[comp.databases] "Relational" databases

stone@cunixb.cc.columbia.edu (Glenn Stone) (04/09/91)

The idea of "relationality" is used in very different ways.  I'm trying 
to find a good general discussion of the topic, either in print or
electronic form.  Any suggestions would be appreciated.

Glenn Stone

bodhi@isc-br.ISC-BR.COM (Satyabodhi) (04/15/91)

Everyone sincerely interested in understanding, using or developing
relational database managers should read E.F. Codd's new book,
"The RELATIONAL MODEL for DATABASE MANAGEMENT: VERSION 2", 1990,
from Addison-Wesly Publishing Company, Inc.
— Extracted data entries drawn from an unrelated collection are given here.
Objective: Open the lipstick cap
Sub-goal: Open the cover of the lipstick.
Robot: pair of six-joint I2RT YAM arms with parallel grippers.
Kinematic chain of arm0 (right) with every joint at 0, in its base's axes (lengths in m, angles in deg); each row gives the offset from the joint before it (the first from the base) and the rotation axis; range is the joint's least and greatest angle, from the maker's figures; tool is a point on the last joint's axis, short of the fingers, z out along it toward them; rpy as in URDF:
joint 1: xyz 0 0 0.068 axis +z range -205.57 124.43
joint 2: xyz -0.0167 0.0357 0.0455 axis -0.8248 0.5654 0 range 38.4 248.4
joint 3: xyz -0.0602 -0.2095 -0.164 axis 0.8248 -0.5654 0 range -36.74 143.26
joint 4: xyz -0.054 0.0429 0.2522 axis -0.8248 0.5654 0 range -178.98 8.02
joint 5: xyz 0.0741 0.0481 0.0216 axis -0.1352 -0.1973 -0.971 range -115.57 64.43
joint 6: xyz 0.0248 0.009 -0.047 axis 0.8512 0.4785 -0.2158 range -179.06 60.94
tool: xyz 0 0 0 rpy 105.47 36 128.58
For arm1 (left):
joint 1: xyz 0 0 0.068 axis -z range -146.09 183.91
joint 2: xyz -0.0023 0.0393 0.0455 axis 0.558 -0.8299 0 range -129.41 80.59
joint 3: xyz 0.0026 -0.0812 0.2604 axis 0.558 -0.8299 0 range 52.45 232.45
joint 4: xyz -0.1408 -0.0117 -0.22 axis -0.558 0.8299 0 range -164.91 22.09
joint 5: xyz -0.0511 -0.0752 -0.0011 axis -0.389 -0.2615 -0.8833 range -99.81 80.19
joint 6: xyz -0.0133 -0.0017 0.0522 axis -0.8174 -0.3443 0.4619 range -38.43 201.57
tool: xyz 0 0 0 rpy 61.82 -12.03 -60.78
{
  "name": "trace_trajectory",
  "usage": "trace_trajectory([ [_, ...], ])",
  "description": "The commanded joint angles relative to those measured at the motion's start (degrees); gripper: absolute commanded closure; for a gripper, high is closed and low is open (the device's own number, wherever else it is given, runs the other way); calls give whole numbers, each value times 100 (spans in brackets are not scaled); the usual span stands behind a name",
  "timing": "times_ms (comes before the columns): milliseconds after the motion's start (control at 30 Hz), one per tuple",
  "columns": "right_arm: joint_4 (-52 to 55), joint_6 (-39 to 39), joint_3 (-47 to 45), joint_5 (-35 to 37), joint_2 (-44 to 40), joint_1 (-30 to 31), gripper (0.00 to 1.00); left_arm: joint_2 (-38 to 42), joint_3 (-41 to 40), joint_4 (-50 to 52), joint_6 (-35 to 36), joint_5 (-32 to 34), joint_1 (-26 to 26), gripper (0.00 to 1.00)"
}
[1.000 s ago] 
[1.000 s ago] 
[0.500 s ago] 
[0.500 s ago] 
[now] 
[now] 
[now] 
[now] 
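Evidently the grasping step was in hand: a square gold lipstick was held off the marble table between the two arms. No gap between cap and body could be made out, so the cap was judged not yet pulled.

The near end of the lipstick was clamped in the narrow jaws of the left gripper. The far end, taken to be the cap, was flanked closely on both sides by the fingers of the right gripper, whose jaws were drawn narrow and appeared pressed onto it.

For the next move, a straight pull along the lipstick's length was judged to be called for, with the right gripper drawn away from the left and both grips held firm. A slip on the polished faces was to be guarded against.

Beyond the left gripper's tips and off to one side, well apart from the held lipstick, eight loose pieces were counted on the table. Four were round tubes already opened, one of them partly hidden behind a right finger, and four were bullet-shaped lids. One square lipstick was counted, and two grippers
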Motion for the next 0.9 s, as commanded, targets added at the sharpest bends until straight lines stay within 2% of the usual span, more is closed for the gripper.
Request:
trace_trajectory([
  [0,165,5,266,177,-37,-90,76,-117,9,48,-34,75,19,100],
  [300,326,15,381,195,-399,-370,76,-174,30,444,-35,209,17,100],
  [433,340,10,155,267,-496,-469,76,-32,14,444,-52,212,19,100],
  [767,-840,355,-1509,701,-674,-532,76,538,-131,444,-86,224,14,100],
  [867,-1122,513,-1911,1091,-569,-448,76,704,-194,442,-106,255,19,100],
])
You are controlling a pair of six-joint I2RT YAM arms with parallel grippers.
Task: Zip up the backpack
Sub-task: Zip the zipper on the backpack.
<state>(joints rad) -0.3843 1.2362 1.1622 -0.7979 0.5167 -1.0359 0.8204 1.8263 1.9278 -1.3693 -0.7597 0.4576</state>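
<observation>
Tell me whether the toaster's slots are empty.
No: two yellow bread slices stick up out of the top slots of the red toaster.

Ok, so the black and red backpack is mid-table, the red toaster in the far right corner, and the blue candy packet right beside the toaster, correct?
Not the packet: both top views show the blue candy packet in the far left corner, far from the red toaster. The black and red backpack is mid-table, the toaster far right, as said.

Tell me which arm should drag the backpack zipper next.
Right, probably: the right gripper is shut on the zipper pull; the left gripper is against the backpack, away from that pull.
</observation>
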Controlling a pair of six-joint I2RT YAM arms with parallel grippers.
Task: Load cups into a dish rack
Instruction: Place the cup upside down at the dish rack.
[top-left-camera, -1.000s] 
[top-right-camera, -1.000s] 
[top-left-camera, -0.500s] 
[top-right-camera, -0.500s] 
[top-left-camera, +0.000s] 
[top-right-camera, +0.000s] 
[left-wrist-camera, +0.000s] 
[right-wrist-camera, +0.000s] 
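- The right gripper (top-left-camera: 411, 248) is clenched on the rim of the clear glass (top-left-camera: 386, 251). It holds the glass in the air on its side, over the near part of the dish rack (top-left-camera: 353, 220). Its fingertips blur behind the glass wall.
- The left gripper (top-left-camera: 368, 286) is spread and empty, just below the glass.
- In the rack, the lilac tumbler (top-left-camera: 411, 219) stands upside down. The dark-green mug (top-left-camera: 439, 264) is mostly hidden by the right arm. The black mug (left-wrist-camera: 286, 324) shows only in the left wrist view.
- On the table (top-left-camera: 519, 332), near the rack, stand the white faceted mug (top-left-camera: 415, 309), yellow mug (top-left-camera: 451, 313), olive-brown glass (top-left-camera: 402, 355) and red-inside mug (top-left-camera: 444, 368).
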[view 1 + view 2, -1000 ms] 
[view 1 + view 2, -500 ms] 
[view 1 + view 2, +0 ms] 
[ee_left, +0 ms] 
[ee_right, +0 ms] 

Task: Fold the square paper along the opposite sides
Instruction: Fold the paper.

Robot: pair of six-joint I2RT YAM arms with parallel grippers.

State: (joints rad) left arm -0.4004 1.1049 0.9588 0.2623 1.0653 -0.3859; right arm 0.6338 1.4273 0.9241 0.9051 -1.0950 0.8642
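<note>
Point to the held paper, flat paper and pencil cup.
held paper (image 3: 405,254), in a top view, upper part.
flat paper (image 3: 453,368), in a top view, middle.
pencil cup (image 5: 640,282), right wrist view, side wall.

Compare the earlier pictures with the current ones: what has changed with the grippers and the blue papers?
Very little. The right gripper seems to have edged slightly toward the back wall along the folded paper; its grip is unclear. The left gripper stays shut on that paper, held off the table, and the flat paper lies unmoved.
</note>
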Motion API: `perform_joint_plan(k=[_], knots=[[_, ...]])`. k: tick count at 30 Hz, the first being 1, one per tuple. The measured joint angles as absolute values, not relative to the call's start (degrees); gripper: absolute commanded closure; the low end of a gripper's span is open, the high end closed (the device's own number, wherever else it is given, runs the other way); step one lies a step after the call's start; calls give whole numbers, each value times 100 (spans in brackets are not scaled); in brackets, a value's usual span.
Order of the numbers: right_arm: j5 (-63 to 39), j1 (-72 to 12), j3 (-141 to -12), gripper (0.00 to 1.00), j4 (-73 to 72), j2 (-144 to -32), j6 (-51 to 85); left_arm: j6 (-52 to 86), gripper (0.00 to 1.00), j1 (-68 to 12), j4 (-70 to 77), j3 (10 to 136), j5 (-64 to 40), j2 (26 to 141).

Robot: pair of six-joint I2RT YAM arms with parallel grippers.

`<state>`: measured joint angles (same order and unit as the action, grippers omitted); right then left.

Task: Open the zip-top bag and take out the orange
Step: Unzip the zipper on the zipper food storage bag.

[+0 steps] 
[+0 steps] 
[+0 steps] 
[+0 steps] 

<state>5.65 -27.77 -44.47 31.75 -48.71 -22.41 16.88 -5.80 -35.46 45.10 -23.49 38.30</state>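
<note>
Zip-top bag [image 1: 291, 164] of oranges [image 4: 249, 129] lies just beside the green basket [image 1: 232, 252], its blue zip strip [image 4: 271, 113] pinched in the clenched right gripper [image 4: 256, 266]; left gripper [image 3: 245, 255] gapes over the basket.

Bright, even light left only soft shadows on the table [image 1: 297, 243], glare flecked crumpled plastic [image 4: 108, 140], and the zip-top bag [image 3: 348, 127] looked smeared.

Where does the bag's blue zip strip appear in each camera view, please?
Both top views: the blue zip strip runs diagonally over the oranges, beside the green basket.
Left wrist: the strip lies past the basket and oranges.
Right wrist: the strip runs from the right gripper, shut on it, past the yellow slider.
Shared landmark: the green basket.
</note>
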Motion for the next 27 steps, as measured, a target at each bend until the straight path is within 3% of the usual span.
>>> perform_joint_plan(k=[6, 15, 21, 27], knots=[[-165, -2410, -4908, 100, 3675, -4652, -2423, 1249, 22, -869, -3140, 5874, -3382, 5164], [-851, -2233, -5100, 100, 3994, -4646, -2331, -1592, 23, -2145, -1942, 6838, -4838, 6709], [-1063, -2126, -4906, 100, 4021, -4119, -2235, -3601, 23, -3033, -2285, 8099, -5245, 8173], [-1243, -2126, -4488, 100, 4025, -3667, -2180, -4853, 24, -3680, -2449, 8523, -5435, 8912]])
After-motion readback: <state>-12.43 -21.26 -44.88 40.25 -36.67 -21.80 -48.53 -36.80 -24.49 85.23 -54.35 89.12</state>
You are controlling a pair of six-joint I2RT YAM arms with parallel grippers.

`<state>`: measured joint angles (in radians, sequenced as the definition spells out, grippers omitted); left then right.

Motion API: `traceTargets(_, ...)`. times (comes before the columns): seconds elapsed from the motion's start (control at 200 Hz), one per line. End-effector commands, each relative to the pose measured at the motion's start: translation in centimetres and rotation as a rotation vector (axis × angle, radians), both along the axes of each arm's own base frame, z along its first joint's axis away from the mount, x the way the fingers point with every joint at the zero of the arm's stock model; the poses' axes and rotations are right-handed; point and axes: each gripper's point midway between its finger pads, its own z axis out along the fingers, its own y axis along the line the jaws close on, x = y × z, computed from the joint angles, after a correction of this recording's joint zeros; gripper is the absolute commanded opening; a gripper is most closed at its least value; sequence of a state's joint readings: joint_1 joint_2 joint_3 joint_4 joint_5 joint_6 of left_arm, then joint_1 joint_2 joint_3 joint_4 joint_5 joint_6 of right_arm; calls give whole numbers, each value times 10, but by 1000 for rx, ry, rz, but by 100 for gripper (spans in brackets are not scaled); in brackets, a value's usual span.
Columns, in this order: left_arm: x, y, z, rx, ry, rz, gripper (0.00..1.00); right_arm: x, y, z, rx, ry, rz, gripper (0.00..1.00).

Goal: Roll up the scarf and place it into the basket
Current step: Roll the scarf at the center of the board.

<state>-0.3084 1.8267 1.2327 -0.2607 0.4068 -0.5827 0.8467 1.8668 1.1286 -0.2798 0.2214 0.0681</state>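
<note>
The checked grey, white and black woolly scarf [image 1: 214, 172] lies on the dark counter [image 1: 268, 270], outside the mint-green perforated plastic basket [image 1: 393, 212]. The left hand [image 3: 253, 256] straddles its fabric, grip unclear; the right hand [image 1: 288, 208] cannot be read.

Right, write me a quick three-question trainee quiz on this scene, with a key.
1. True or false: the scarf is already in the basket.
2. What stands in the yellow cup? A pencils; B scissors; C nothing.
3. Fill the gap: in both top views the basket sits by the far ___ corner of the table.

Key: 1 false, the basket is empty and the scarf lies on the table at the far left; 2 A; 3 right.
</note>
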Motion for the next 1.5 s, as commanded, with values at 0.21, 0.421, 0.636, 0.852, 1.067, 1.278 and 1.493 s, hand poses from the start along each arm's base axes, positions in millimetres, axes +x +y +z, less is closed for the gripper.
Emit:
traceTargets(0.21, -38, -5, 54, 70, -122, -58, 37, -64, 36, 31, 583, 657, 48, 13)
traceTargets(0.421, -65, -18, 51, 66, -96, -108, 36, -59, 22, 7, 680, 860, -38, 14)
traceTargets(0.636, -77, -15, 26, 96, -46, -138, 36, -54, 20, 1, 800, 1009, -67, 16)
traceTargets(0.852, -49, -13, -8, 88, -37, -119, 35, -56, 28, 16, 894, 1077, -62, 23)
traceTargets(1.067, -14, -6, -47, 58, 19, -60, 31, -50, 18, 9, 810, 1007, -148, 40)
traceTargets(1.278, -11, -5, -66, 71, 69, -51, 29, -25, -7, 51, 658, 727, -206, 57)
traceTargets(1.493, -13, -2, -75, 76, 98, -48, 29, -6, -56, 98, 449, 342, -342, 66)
Codd states his reasons for writing this book in the preface including:
" the need to assemble all of the relational model in one document for 
DBMS vendors, users, and inventors of new data models who seem to be 
unaware of the scope of the relational model and the scope of database 
management".

I found this book much easier reading than Codd's earlier papers.  He
now usually speaks of rows and columns instead of tuples and
attributes.  He doesn't insist on a new private vocabulary.  And, new
vocabulary is not needed now as is was earlier because Codd's ideas
and his formerly new vocabulary are now generally accepted in the
DBMS world.

This book does not strive for abstract theoretical purity.  It is 
practical, sometime annoyingly so.  For example, in Chapter 19 there
is a fine discussion of the support that a DBMS ought to have for
user defined functions, written in a host language such as C.
"The DBMS requires that each user-defined function and its inverse (if 
any) be written in one of the host languages, and compiled before the 
function is stored in the catalog."  ... "The term 'host language' is 
used to identify any one of the so-called general-purpose programming 
languages such as FORTRAN, COBOL, and PL/1.  The relational model
supports at least these three as languages with which the principal
relational language can communicate."

What does support for PL/1 and COBOL have to do with an abstract
model?! The quote above seem to imply that a DBMS is not _truly_
relational if it doesn't support the favorite languages of IBM
mainframe application developers, a nauseating thought.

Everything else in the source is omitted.